To do
Give the data again, word for word.

(Data entries)
- - -
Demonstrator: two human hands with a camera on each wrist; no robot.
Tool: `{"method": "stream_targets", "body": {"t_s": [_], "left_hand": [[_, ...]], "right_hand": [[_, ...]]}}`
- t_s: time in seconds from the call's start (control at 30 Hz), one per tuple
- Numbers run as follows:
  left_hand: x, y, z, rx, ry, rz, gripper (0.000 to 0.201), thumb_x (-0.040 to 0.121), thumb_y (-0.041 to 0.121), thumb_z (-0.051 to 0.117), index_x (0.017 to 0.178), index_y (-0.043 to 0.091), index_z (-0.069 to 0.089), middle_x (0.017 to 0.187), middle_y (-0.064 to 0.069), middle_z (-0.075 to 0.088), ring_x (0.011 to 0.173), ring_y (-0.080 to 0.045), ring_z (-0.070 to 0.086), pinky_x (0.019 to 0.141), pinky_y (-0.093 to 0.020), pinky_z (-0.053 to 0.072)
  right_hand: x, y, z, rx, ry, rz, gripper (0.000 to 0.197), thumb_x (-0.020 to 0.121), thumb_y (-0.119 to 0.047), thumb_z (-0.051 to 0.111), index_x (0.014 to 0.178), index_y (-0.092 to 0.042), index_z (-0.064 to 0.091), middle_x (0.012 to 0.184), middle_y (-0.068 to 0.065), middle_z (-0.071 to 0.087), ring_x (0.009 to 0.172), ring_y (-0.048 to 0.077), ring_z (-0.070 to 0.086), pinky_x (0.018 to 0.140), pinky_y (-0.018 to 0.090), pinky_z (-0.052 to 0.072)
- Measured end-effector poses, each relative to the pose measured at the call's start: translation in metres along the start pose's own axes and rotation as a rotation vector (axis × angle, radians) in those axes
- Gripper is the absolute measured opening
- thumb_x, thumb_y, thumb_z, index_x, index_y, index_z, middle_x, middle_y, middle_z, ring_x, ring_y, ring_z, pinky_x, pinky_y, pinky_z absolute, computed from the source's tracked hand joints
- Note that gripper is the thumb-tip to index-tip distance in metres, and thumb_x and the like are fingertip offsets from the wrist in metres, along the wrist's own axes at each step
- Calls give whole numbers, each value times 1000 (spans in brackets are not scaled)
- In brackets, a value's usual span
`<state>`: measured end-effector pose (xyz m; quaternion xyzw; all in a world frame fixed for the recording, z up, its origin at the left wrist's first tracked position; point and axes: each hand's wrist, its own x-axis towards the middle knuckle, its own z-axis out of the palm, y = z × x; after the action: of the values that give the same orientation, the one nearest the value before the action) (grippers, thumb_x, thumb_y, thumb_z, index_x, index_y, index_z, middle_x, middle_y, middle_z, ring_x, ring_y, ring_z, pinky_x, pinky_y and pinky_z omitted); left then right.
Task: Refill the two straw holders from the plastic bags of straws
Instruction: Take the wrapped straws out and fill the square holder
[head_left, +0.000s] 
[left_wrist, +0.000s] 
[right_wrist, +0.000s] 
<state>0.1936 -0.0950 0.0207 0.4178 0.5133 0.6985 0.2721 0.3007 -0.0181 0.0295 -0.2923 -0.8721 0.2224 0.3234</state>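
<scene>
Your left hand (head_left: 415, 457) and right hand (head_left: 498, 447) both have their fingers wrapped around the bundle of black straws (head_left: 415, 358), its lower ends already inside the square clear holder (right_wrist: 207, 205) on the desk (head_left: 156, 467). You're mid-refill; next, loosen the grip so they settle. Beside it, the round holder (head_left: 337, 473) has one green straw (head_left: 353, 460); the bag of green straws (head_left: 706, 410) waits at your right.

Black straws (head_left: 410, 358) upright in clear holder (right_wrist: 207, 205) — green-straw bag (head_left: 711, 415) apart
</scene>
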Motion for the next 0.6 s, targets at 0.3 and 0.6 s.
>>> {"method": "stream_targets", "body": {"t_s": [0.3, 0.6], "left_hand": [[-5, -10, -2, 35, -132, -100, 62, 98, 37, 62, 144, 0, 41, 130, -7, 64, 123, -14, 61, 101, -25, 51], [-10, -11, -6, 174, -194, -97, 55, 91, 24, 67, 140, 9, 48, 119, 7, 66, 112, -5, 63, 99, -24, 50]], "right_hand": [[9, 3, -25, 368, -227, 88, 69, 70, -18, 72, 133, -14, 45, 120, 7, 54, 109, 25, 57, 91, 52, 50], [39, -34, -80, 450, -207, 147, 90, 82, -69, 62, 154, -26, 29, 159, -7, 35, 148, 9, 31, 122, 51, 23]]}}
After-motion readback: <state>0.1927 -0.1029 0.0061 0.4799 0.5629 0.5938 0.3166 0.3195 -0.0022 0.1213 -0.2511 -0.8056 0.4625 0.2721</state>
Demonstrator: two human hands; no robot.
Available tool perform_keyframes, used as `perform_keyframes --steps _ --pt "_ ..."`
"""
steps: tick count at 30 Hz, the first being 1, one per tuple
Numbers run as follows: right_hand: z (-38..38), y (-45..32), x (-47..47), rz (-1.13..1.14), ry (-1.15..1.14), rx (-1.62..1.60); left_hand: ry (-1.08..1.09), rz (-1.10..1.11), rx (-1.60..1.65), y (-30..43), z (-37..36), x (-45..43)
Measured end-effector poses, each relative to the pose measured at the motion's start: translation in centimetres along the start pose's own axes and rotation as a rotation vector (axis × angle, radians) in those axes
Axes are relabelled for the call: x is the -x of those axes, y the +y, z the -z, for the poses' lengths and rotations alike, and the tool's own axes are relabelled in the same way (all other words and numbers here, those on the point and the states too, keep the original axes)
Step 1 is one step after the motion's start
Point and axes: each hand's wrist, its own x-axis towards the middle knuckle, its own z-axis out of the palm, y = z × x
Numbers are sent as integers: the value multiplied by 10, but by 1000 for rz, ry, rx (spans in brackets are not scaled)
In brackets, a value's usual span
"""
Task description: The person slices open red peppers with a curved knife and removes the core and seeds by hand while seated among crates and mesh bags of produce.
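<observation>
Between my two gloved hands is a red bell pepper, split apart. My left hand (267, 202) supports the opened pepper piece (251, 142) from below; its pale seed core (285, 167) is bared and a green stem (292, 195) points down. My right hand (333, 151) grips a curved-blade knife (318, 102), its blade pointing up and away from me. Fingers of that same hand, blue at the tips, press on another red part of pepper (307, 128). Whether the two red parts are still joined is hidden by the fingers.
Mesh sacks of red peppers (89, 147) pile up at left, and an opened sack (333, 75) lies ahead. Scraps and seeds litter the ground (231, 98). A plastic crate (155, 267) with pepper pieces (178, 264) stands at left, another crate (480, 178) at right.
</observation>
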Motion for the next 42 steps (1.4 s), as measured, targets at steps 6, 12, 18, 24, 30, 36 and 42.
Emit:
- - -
Written response
Demonstrator: two human hands with a camera on each wrist; no robot.
Tool: `{"method": "stream_targets", "body": {"t_s": [_], "left_hand": [[_, ...]], "right_hand": [[_, ...]]}}`
- t_s: time in seconds from the call's start (control at 30 Hz), one per tuple
- Numbers run as follows:
  left_hand: x, y, z, rx, ry, rz, gripper (0.000 to 0.201), thumb_x (-0.040 to 0.121), thumb_y (-0.041 to 0.121), thumb_z (-0.051 to 0.117), index_x (0.017 to 0.178), index_y (-0.043 to 0.091), index_z (-0.069 to 0.089), middle_x (0.017 to 0.187), middle_y (-0.064 to 0.069), middle_z (-0.075 to 0.088), ring_x (0.011 to 0.173), ring_y (-0.080 to 0.045), ring_z (-0.070 to 0.086), pinky_x (0.019 to 0.141), pinky_y (-0.093 to 0.020), pinky_z (-0.053 to 0.072)
  right_hand: x, y, z, rx, ry, rz, gripper (0.000 to 0.197), thumb_x (-0.020 to 0.121), thumb_y (-0.119 to 0.047), thumb_z (-0.051 to 0.111), index_x (0.014 to 0.178), index_y (-0.092 to 0.042), index_z (-0.064 to 0.091), middle_x (0.012 to 0.184), middle_y (-0.068 to 0.065), middle_z (-0.071 to 0.087), ring_x (0.009 to 0.172), ring_y (-0.048 to 0.077), ring_z (-0.070 to 0.086), pinky_x (0.018 to 0.140), pinky_y (-0.018 to 0.090), pinky_z (-0.052 to 0.072)
- Measured end-effector poses, each relative to the pose measured at the call's start: translation in metres along the start pose's own axes and rotation as a rotation vector (axis × angle, radians) in those axes
- Gripper is the absolute measured opening
- thumb_x, thumb_y, thumb_z, index_x, index_y, index_z, middle_x, middle_y, middle_z, ring_x, ring_y, ring_z, pinky_x, pinky_y, pinky_z absolute, computed from the source's tracked hand joints
- Note that gripper is the thumb-tip to index-tip distance in metres, and thumb_x and the like are fingertip offsets from the wrist in metres, along the wrist's own axes at each step
- Calls give whole numbers, each value times 1000 (spans in brackets are not scaled)
- In brackets, a value's usual span
`<state>`: measured end-effector pose (xyz m; quaternion xyzw; all in a world frame fixed for the recording, z up, its origin at the left wrist's first tracked position; point and axes: each hand's wrist, its own x-axis towards the middle knuckle, its own z-axis out of the palm, y = z × x; after the action: of the values that give the same orientation, the one nearest the value before the action) (grippers, thumb_x, thumb_y, thumb_z, index_x, index_y, index_z, middle_x, middle_y, middle_z, ring_x, ring_y, ring_z, pinky_x, pinky_y and pinky_z omitted); left then right.
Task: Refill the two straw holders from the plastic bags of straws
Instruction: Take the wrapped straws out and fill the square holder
[head_left, +0.000s] 
[left_wrist, +0.000s] 
[right_wrist, +0.000s] 
<state>0.1936 -0.0950 0.0207 0.4178 0.5133 0.6985 0.2721 0.3007 -0.0181 0.0295 -0.2923 -0.8721 0.2224 0.3234</state>
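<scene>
Your left hand (head_left: 415, 457) and right hand (head_left: 498, 447) both have their fingers wrapped around the bundle of black straws (head_left: 415, 358), its lower ends already inside the square clear holder (right_wrist: 207, 205) on the desk (head_left: 156, 467). You're mid-refill; next, loosen the grip so they settle. Beside it, the round holder (head_left: 337, 473) has one green straw (head_left: 353, 460); the bag of green straws (head_left: 706, 410) waits at your right.

Black straws (head_left: 410, 358) upright in clear holder (right_wrist: 207, 205) — green-straw bag (head_left: 711, 415) apart
</scene>
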Motion for the next 0.6 s, targets at 0.3 and 0.6 s.
>>> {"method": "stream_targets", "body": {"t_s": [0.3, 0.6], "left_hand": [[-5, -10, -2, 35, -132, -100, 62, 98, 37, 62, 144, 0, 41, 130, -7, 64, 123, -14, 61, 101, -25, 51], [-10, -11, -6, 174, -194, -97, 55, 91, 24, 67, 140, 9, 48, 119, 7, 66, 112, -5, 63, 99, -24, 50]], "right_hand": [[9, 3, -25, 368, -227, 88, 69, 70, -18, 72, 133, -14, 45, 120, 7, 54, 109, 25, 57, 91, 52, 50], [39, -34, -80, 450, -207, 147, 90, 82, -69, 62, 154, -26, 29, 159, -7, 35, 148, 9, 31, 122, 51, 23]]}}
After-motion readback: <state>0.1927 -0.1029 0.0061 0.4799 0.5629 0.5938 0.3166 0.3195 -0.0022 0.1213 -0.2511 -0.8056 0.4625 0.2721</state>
Demonstrator: two human hands; no robot.
Available tool perform_keyframes, used as `perform_keyframes --steps _ --pt "_ ..."`
"""
steps: tick count at 30 Hz, the first being 1, one per tuple
Numbers run as follows: right_hand: z (-38..38), y (-45..32), x (-47..47), rz (-1.13..1.14), ry (-1.15..1.14), rx (-1.62..1.60); left_hand: ry (-1.08..1.09), rz (-1.10..1.11), rx (-1.60..1.65), y (-30..43), z (-37..36), x (-45..43)
Measured end-effector poses, each relative to the pose measured at the motion's start: translation in centimetres along the start pose's own axes and rotation as a rotation vector (axis × angle, radians) in those axes
Axes are relabelled for the call: x is the -x of those axes, y the +y, z the -z, for the poses' lengths and rotations alike, and the tool's own axes are relabelled in the same way (all other words and numbers here, those on the point and the states too, keep the original axes)
Step 1 is one step after the motion's start
Point and axes: each hand's wrist, its own x-axis towards the middle knuckle, its own z-axis out of the palm, y = z × x
Numbers are sent as integers: the value multiplied by 10, but by 1000 for rz, ry, rx (spans in brackets are not scaled)
In brackets, a value's usual span
"""
Task description: The person slices open red peppers with a curved knife and removes the core and seeds by hand while seated among crates and mesh bags of produce.
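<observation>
Between my two gloved hands is a red bell pepper, split apart. My left hand (267, 202) supports the opened pepper piece (251, 142) from below; its pale seed core (285, 167) is bared and a green stem (292, 195) points down. My right hand (333, 151) grips a curved-blade knife (318, 102), its blade pointing up and away from me. Fingers of that same hand, blue at the tips, press on another red part of pepper (307, 128). Whether the two red parts are still joined is hidden by the fingers.
Mesh sacks of red peppers (89, 147) pile up at left, and an opened sack (333, 75) lies ahead. Scraps and seeds litter the ground (231, 98). A plastic crate (155, 267) with pepper pieces (178, 264) stands at left, another crate (480, 178) at right.
</observation>
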Motion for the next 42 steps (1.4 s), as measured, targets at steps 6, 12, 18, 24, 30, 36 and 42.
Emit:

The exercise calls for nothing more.